My inspiration was deep-fried peanuts and garlic, also known as pritong mani (pronounced prē-tohng mah-nee) - notoriously perfect as an accompaniment to a cold brew.  The vendors would rhythmically chant "Mani! Mani!" as they locked eyes with every person that would pass by and I would joke with my sister that it sounded like they were shouting "Money! Money!"  They would have a large bucket slung over their shoulder filled with the garlicky, salty, and sometimes spicy, peanuts, and they would use a metal ladle or a steel measuring cup to portion the nuts into little brown paper bags that would quickly spot with grease.  The smell always enticed me, and to see the vendors, often children, beam when I would hand them 10 pesos (roughly 25 cents) always warmed my heart.

So today, I offer my version of oven-roasted pumpkin seeds with garlic, a considerably healthier alternative to the Filipino street food that will still rock your tastebuds and inspire you to sigh with satisfaction.


Oven-Roasted Pumpkin Seeds & Garlic
Gluten-Free & Vegan

Active Prep Time:  less than 5 minutes
Inactive Prep Time: none
Cooking Time:  20-25 minutes
Yield: 1 cup

1 cup raw pumpkin seeds/pepitas
3-5 cloves garlic, roughly chopped
1 teaspoon coconut oil

1/2 teaspoon salt
1/4 teaspoon ground cumin
1-2 pinches cayenne (optional)

What you'll need:  small mixing bowl, parchment paper, large roasting pan or casserole dish, spatula

1.  Preheat oven to 300 degrees.
2.  Combine pumpkin seeds, garlic, and oil in bowl and mix well, making sure all the seeds are coated.  The amount of garlic is entirely up to you - just avoid chopping the garlic too finely, as it may burn and turn bitter.
3.  Line you baking pan/dish with parchment paper and spread the oiled pumpkin seeds and garlic in a single layer.  Crowding the seeds will can prevent the seeds from becoming as crisp and cooking evenly, so be sure to use a baking dish/pan that is large enough.
4.  Place on middle rack in oven and bake for 20-25 minutes, turning the seeds roughly midway through to rotate the outermost seeds to the center and vice versa.
5.  Remove from oven when finished - many seeds and the garlic pieces will now have golden brown edges and it will be very aromatic - and sprinkle with salt and desired spices while still hot and turn once more.
6.  Allow to cool at least partially and then serve and enjoy.
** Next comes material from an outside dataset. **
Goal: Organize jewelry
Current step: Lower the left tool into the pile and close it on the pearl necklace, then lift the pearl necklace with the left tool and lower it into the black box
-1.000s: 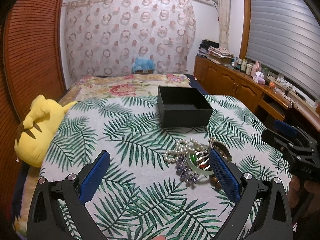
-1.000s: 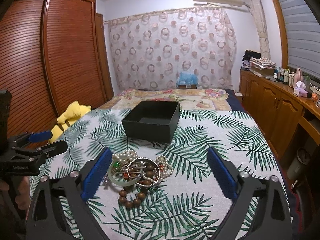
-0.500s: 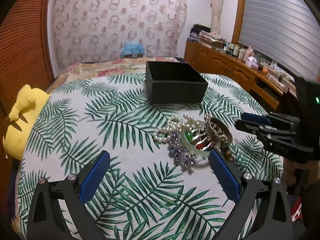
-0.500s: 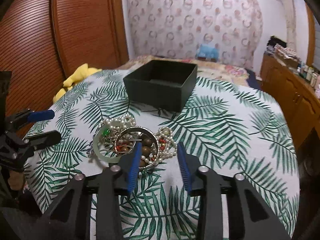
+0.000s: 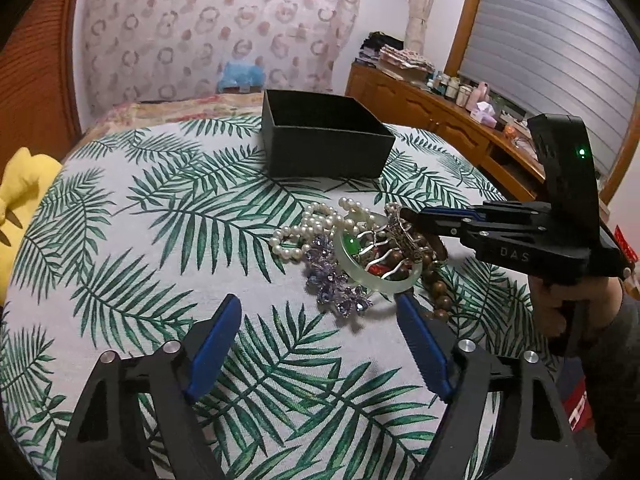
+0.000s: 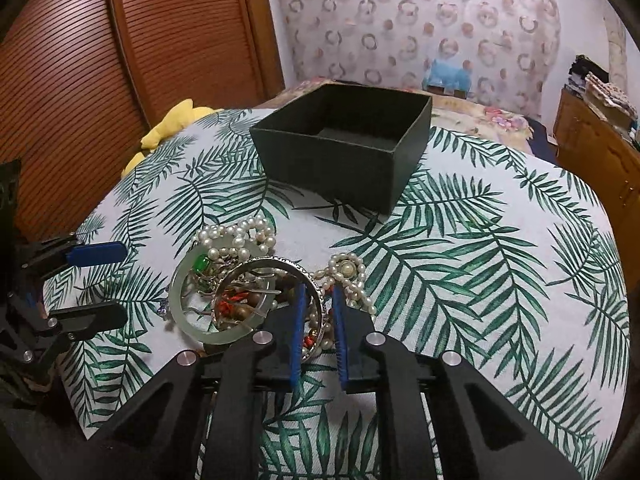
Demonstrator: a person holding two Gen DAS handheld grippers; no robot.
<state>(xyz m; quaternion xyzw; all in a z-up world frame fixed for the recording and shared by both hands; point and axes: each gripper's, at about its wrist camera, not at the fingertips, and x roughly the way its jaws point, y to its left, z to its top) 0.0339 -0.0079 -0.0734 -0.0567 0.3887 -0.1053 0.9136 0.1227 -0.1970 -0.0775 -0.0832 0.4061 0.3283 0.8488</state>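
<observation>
A bedroom is shown, with a leaf-print cloth (image 6: 480,264) spread over the surface and a patterned curtain (image 5: 208,24) behind. The right gripper (image 6: 318,300) is seen closing its jaws on the rim of the silver bangle (image 6: 280,264), which passes between the blue pads; the pads look nearly pressed together on it (contact hard to confirm, so it reads as a pinch). That bangle lies on top of the jewelry pile (image 5: 356,256), overlapping the pale green jade bangle (image 6: 180,304). Pearl strands (image 6: 240,236) are heaped on the pile's far side, toward the black box (image 6: 344,148); brown wooden beads (image 5: 438,288) trail off its near right edge, purple crystal pieces (image 5: 332,284) off its near left. The left gripper (image 5: 316,312) is held just short of the pile, jaws closing but widely spread, nothing between them. The black box sits open beyond the pile, apart from it. A yellow plush (image 5: 20,184) is seen at the cloth's far left edge.
</observation>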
I'll admit it - I added more garlic after this shot.

Fresh from the oven, seasoned, and smelling all kinds of wonderful.

If you'd like perspective on just how much healthier this recipe is compared to those for pritong mani, compare the single teaspoon of oil that I use to the 3-4 cups of oil that are used for deep frying.  While I used to be a sucker for deep fried anything back in the day, now I cannot even consider it as it just seems so excessive and wasteful to me.  And pumpkin seeds, beyond being tasty and a great alternative to those with a peanut allergy/sensitivity, are a good source of zinc, vitamin E, antioxidants, and healthy fat.
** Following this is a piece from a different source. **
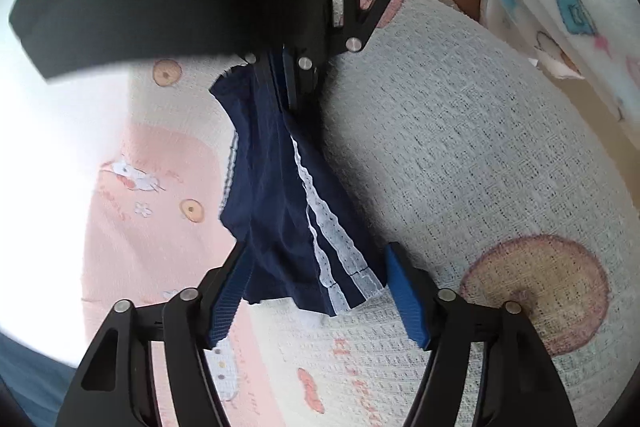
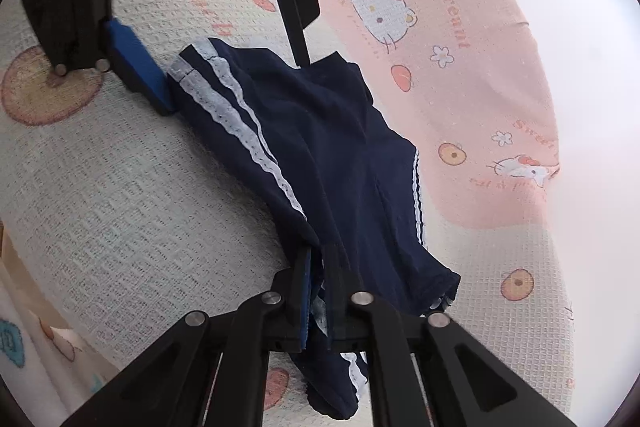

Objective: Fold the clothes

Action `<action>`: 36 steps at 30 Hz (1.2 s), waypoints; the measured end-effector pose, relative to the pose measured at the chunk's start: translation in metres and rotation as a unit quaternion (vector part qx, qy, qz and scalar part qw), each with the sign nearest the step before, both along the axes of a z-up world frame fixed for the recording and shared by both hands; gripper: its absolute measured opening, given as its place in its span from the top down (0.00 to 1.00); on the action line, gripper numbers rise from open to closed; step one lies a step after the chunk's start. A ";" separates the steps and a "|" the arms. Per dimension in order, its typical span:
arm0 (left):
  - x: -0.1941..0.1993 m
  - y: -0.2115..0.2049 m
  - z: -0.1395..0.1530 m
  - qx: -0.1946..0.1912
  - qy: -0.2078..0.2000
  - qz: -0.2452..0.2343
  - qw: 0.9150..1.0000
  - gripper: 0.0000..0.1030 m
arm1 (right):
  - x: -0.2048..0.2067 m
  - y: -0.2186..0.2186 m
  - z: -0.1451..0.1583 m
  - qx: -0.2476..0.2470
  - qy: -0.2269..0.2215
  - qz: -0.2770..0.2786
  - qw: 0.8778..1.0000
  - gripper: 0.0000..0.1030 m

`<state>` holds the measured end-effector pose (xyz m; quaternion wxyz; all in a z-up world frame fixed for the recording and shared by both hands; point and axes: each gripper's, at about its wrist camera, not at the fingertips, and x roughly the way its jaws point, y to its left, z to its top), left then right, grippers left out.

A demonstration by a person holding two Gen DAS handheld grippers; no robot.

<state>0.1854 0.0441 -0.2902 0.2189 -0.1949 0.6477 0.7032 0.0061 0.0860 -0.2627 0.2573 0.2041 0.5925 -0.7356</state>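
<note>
We hold navy shorts (image 1: 280, 195) mid-frame over patterned blanket (image 1: 460, 155). Right gripper (image 2: 318, 291) clamped on one end at lower centre; left gripper (image 1: 316, 291) apart around striped hem, lower frame. Step, we judge: grasping to spread. Next: close left, pull taut.

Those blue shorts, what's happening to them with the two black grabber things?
A person is folding clothes with a gripper in each hand. The right gripper has its jaws shut on one end of the navy shorts, which have white side stripes. The left gripper is open, its blue pads on either side of the other end, not yet pinching it. The shorts hang bunched between them over a cartoon-cat blanket. No fold is made yet.
</note>
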 end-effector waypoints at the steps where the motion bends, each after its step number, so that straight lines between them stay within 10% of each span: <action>1: -0.003 0.000 0.001 0.006 -0.005 0.006 1.000 0.39 | 0.000 0.000 -0.001 0.005 0.004 0.002 1.000 0.87; 3: -0.004 0.002 0.004 0.018 -0.021 0.021 0.999 0.40 | 0.005 0.001 -0.007 0.027 0.020 0.011 0.999 0.56; 12: -0.011 0.020 0.023 0.098 -0.122 0.125 0.980 0.71 | 0.007 0.018 -0.016 0.078 0.047 -0.005 0.996 0.45; 32: -0.015 -0.016 0.031 0.174 -0.114 0.323 0.923 0.80 | -0.007 0.031 -0.030 0.124 0.101 -0.041 0.986 0.39; 36: -0.017 -0.023 0.028 0.176 -0.122 0.332 0.919 0.80 | -0.005 0.029 -0.033 0.127 0.071 -0.048 0.988 0.65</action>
I know I'm turning into a broken record as I continue to say, "This is one of the simplest recipes that I've shared here to date," but again, it holds true.  Funny to think that when I first began The Canary Files I was convinced that the measure of a "good" recipe was how complex and detailed it was.  I would work and rework recipes to see how I could make them "better" and more impressive to those who might read my blog.  [lets out a guffaw not unlike a braying burro]

But now I understand that good recipes are those that honor and respect the ingredients, that are efficient, relatable, and inspired, and ultimately a good recipe will result in something delicious that can be shared to inspire connection, gratitude, and love.  And this recipe, inspired by the nostalgia of Filipino street food and the sense of home that I am so looking forward to experiencing once again, does exactly that.


2 comments:

  1. We had this exact food (peanut version) served up with cold cerveza in Oaxaca, Mexico. Puro yummmm.

    ReplyDelete
    Replies
    1. Puro yummmm, indeed! Ah, the interminglings of Filipino, Spanish, and Mexican culture. We should make this together one day!